Karma Yoga + Jnana Yoga
Lynn Kelly-Piper, owner of Yoga Within & Healing Arts Center in Riverside, approached the situation differently. Lynn lost friends in Phuket, Thailand to the tsunami. Proceeds from all of her January classes were donated. Her explanation to students, because of her belief system developed over years of yoga study, applies here as: her friends are simply on another plane now, continuing the work they were already doing. Svadhyaya (study) complements application to the practical disciplines.
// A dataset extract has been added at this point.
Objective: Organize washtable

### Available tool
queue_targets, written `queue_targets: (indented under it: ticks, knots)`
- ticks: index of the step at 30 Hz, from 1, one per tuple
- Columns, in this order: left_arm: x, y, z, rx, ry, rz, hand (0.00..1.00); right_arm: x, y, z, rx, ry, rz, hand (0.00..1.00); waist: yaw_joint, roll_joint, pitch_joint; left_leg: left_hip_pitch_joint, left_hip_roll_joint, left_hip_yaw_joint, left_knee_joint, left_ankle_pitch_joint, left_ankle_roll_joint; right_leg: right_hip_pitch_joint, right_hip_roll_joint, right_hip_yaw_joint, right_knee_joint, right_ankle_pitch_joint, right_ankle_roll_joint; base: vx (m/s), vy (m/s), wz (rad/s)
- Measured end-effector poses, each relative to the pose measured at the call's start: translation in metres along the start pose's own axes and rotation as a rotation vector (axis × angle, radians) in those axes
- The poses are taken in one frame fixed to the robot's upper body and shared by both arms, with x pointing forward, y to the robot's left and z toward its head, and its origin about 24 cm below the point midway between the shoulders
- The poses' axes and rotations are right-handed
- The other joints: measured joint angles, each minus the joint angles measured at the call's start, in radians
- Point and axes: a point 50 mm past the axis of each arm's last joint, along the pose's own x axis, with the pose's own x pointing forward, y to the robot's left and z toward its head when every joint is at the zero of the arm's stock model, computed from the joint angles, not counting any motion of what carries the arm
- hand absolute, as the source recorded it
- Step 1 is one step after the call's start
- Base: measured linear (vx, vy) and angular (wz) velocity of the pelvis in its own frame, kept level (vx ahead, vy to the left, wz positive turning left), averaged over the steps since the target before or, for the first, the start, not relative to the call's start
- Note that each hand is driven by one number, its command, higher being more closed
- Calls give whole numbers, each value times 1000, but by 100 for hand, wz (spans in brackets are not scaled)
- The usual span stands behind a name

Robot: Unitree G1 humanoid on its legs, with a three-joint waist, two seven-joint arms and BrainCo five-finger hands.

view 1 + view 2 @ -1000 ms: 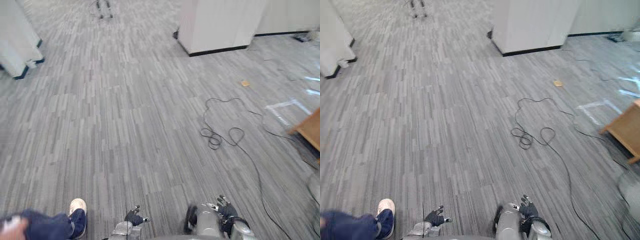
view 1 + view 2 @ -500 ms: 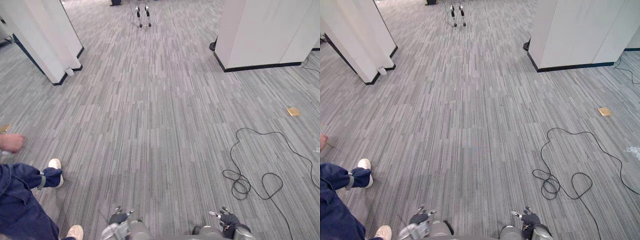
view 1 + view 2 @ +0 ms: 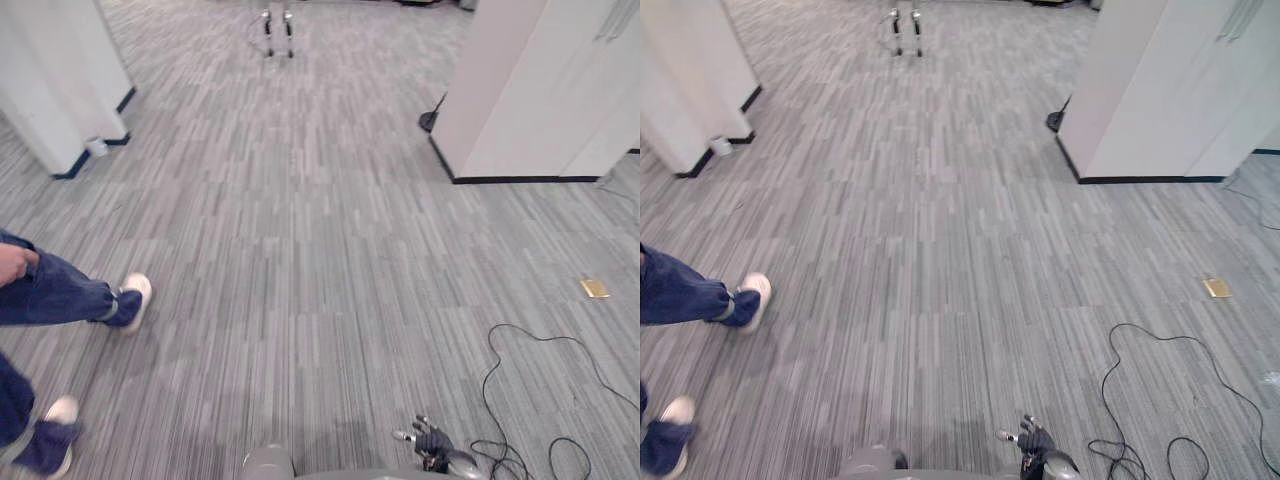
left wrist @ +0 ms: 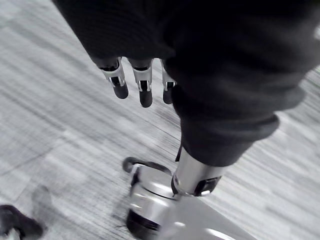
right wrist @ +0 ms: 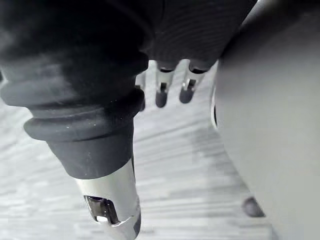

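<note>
Hands hang idle above grey striped carpet (image 3: 300, 250). The right hand (image 3: 432, 445), at five o'clock in the eye views, and the left hand (image 4: 142, 85) both hold their fingers (image 5: 161, 92) straight, loose and gripping nothing, probably because there is nothing yet to carry. At nine o'clock are a person's legs in blue trousers and white shoes (image 3: 60, 295), and at three o'clock lies a small tan floor plate (image 3: 594, 288). Farther off, a white partition wall (image 3: 530, 100) rises at one o'clock, a second white wall (image 3: 50, 90) at ten, and thin metal stand legs (image 3: 277, 18) at twelve. The wrist views settle the finger state; the eye views supply the room. Where the washtable stands cannot be told from here.
</note>
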Motion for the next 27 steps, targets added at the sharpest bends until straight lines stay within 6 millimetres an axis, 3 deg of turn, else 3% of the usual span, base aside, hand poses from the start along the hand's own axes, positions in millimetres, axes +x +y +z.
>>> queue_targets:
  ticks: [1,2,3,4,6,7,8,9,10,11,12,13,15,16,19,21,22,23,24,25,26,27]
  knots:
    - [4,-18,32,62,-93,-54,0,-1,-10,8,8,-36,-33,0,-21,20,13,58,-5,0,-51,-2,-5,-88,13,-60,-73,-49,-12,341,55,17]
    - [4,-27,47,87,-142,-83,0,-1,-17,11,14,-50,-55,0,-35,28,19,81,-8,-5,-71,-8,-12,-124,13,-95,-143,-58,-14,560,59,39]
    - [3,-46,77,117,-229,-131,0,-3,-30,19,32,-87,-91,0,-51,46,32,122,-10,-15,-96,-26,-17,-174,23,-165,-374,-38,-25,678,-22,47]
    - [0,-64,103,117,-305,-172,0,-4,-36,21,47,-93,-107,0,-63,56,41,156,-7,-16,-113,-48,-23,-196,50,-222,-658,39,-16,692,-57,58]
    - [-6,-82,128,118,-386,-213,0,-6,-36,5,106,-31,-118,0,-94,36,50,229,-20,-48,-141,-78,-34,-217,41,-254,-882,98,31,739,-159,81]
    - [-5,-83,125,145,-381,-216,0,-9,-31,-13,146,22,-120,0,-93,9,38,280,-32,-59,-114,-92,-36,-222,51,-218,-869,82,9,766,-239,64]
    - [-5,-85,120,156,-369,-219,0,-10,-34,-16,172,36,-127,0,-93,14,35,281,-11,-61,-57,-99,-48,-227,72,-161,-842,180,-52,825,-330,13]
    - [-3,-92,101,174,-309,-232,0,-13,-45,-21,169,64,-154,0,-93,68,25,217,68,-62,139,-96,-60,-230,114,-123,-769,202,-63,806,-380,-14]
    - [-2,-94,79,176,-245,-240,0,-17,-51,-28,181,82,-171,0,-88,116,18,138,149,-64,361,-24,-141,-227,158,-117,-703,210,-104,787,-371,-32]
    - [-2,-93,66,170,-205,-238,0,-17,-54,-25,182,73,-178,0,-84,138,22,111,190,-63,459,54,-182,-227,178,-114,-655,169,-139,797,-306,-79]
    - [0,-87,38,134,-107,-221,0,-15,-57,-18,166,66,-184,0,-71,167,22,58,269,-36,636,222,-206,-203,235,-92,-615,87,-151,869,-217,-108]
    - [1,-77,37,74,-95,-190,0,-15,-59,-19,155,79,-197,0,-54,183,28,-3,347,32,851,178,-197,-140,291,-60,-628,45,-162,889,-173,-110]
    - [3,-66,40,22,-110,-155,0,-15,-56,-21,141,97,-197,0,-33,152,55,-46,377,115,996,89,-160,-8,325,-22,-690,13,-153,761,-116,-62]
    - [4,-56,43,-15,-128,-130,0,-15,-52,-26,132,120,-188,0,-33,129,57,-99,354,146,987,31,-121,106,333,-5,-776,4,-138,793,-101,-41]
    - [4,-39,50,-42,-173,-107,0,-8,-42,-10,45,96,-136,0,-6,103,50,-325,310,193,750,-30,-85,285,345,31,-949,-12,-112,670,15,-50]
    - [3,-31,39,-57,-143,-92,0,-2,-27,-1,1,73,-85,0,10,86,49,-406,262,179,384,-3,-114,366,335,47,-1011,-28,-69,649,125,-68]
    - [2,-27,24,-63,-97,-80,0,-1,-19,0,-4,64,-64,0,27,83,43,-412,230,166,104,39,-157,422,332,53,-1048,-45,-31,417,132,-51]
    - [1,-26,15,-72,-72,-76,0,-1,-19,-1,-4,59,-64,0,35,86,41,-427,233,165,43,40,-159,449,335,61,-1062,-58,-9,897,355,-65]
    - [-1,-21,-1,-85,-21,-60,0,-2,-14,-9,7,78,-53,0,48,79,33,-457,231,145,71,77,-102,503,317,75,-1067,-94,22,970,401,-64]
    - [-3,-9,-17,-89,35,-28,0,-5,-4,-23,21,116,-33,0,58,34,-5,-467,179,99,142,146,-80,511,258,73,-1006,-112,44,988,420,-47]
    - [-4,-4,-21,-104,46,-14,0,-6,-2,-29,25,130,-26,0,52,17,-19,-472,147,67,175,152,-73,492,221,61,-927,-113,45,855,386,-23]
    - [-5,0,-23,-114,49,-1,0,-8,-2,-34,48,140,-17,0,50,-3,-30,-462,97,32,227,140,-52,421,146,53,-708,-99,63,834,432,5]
Like Lynn, other Jnana yogis are always considering what it is that might be learned and applying wisdom aimed at liberation.
1 The Deeper Dimension of Yoga, Georg Feuerstein, PhD, 2003, Shambhala Publications, Inc.
Raja Yoga
Hollander believes that this was a loud alarm for those who have not been listening to their heart and following right action as defined in the yamas and niyamas (the first two limbs of Raja Yoga). "Souls who are ready to advance and are willing to forgive and change and make the shift are going to do it," says Hollander. "Those who have critical minds and a sarcastic nature will not learn and will not wake to their true nature."
For those with a meditation focus, asking for the safe passage of all souls making a transition and praying for grace on their behalf is their form of practice. At Self-Realizatioin Fellowship monks and nuns are doing this thrice daily.
Through Tantra Yoga practices, perhaps the least understood among the yogas discussed here, but widespread (Kundalini and Anusara, for example), specific actions for tsunami relief were offered. At their homes or in studios, Kundalini Yoga teachers led group meditations that availed access to the subtle body and Divine nature and oneness with God. In that way we can realize oneness with all consciousness, and assist in the survivors and victims of the tsunami.
I participated in a powerful, guided visualization with a group of over 300 people led by Tantric meditation teacher Sally Kempton. We created enormous healing energy that we directed at the survivors. It is well known that visualization can be more effective than direct actions.
The interesting thing about all of this is that all anybody really wanted to do following the tsunami was to help in some way. The gift of yoga is one that we have been receiving for a long time now. In Southern California we have had the good fortune to experience teachings offered by Self-Realization Fellowship, or the Krishnamurti Foundation, or Art of Living and more yoga studios with well trained teachers than anywhere else in the U.S.
Yoga is growing up and developing true congregations which together form a very large community. This is a paradigm shift for yoga. This great sea of yoga - even just considering Hindu Yoga as an example - supported in innumerable ways in yoga studios which serve, by my rough calculations over 20,000 students per week in this region alone, means that yoga is redefining itself as more and more of a true spiritual practice in here.
We are one yoga community. We are organized, and we're here to help.